RATEPAYERS ASSOCIATION TACKLES THE SHEBEEN REGULATIONS

Wednesday December 6th, 2017

By: Naledi Motsiri, Senior Associate; Anele Khumalo, Senior Associate

INTRODUCTION

On 1 November 2017 the Gauteng High Court, Johannesburg found in favour of the Yeoville Bellevue Ratepayers’ Association (“the Association”) by declaring the Gauteng Liquor Regulations on Shebeen Licences published in 2013 invalid (“the Regulations”).

The formalisation and regulation of shebeens has posed an interesting challenge for the liquor industry at large, often being met with a lot of resistance from the concerned stakeholders, such as liquor traders and many other various players.

REGULATION OF LIQUOR OUTLETS

The effects of alcohol in society are not unknown and in certain economically depressed areas these effects can be catastrophic. This makes the effective regulation of the liquor outlets such as shebeens important in order to safe guard communities from the effects of alcohol whilst giving shebeen owners the opportunity to enjoy the economic benefits from trading liquor. Certain of the objectives of government policy on liquor is to provide access to the economic opportunities offered to the industry to those who were previously excluded from the liquor industry due to apartheid.

In 2004, the Department of Economic Development, Gauteng (“Department”) in a bid to regularise and take control of the growing number of liquor outlets in the province invited all unregistered liquor outlets to apply for shebeen permits. Any person operating a shebeen could apply for a shebeen permit without meeting any substantive requirements. The permits to be issued would allow permit holders to continue lawfully selling alcohol pending the establishment of a formalised system. Initially the shebeen permits issued by the Department were valid for 12 months whereafter the registered shebeens would in some way be licensed in terms of the Gauteng Liquor Act of 2003 (“the Act”). At this time interested and affected parties were not afforded an opportunity to comment on or object to these applications. The permits were however in 2007 extended for a period of 50 months and again in 2010 for a period of 92 months.

In 2013, regulations were published and the MEC published a notice inviting holders of shebeen permits within Gauteng to submit applications to convert their permits to shebeen licences.

In 2014, the Association along with a young disabled Wits student, living in Yeoville Bellevue launched an application to review and set aside the Regulations. The crux of the application was that the publication of the Shebeen Regulations were ultra vires the powers of the MEC afforded by the Act and in breach of the provisions of the Promotion of Administrative Justice Act No.3 of 2000, as amended, as the Shebeen Regulations did not give communities an opportunity to object to conversion of shebeen temporary permits to shebeen permanent licences, in contrast to the purpose of the Act.

ACCESS TO ALCOHOL

In areas such as Yeoville and Bellevue, neighbourhoods are overrun with taverns, liquor stores and shebeens which are in close proximity to schools and churches, coupled with the criminal elements in this area, this has led to the increase of various social ills. The ease of accessing alcohol has contributed to the overall degeneration and decay of communities such as Yeoville and Bellevue. The effect of the Shebeen Regulations is that the owner of a shebeen operating near a school, church or a clinic would be able to convert his or her temporary permit into a permanent licence without affording the affected community or interested parties the opportunity to object to the conversion thereof.

COURT FINDINGS

At the hearing of the matter the MEC argued that the public participation requirement in the Act only applied to new and intended licences and not in respect of existing businesses only eligible for conversion, such as those operated by the current shebeen permit holders. The court rejected the MEC’s interpretation of the Act and found that the provisions of Section 24 of the Act are peremptory for any licence and it was unreasonable of the MEC to promulgate rules that contradict the very purpose of their promulgation.  The court found that the MEC acted outside the scope of the Act and that the Regulations must be set aside.

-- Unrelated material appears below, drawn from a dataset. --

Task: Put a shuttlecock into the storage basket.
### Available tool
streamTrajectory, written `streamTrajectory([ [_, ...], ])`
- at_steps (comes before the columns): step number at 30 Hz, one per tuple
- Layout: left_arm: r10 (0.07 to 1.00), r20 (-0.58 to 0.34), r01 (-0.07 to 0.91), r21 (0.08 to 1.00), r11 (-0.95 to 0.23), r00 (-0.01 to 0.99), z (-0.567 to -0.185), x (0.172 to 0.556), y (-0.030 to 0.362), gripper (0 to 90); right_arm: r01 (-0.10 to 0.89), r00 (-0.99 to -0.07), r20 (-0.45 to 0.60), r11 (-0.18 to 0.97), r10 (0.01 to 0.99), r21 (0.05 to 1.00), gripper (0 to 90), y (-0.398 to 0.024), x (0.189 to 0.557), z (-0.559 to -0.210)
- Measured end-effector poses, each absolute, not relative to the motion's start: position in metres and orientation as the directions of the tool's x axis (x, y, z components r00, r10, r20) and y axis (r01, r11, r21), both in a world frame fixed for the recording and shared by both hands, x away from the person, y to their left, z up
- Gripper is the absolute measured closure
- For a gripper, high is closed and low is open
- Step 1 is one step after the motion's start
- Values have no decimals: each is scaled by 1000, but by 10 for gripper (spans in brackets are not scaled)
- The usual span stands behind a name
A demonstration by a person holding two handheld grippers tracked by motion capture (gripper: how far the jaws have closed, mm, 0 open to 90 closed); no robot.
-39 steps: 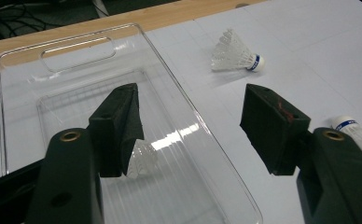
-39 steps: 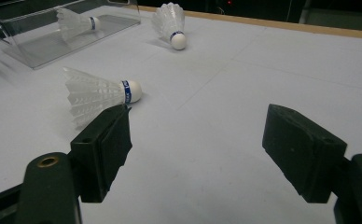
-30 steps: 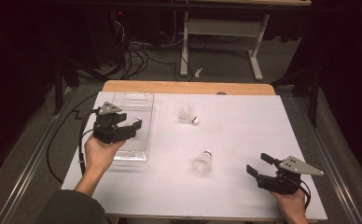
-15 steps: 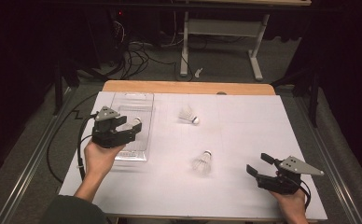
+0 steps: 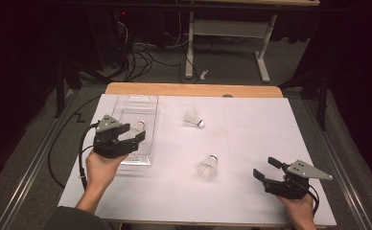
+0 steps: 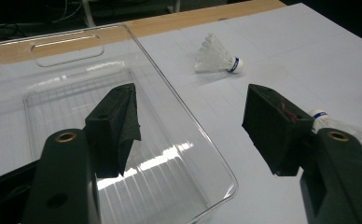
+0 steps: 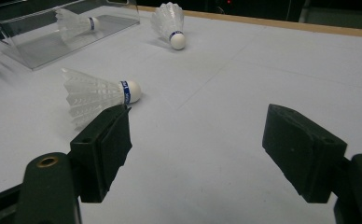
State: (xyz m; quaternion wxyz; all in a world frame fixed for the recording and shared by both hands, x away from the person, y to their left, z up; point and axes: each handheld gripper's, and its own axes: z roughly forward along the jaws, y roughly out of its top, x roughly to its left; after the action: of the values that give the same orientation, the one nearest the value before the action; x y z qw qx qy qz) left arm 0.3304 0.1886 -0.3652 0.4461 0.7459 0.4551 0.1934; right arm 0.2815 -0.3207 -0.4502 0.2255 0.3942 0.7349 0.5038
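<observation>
I hold my left hand-held gripper (image 5: 131,137) released over the tray (image 5: 143,103), one shuttlecock (image 5: 139,127) inside, two beside it.

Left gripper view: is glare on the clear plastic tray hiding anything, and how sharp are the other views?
Left gripper view: bright streaks of glare sit on the floor of the clear plastic tray; the white feathered shuttlecock with a blue band beyond is sharp. Right gripper view: the tray's near edge is smeared, the nearest shuttlecock crisp. High view: dark surroundings, evenly lit white table sheet.
</observation>
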Motion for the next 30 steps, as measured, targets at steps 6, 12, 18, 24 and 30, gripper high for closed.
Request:
streamTrajectory([
  [6,852,-119,500,847,-181,510,-367,326,190,364,353,-587,67,181,807,918,238,-320,282,-450],
  [12,850,-124,494,852,-173,512,-368,321,192,365,352,-587,66,181,807,919,238,-321,281,-450],
  [18,849,-130,489,857,-163,511,-371,316,193,366,351,-587,66,180,807,919,238,-321,281,-450],
  [24,852,-139,499,852,-157,505,-377,312,196,374,348,-589,64,181,805,920,238,-320,280,-450],
  [30,852,-147,502,852,-150,503,-383,308,198,374,349,-589,67,179,806,920,238,-321,280,-450],
])
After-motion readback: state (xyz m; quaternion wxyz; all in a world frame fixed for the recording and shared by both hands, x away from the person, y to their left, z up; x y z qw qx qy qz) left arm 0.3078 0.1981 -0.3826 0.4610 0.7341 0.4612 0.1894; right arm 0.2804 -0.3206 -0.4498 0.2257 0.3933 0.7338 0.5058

The MEC, 16 individual owners and proprietors of shebeens of the Tshwane Liquor Traders Association and the National Tourism and Hospitality Association which represents 4000 members, accept the existence of shebeens in South Africa as a source of income for a number of people and therefore a phased-in approach of the regulatory regime is necessary. As such the court ordered that the declaration of invalidity was suspended for a period of two years to afford the MEC the opportunity to publish regulations that accord with the objects of the Act and most importantly, afford affected communities an opportunity to participate in the decision making process.

CONCLUSION

Presently, all permits and licences issued to date remain valid. What is yet to be seen is how the MEC and the Gauteng Liquor Board will deal with permits that have been converted into licences where no public participation took place or how applicants will be required to notify affected persons, which in some instances are people living in informal settlements or are people who don’t have access to the mediums ordinarily used to publish such notices.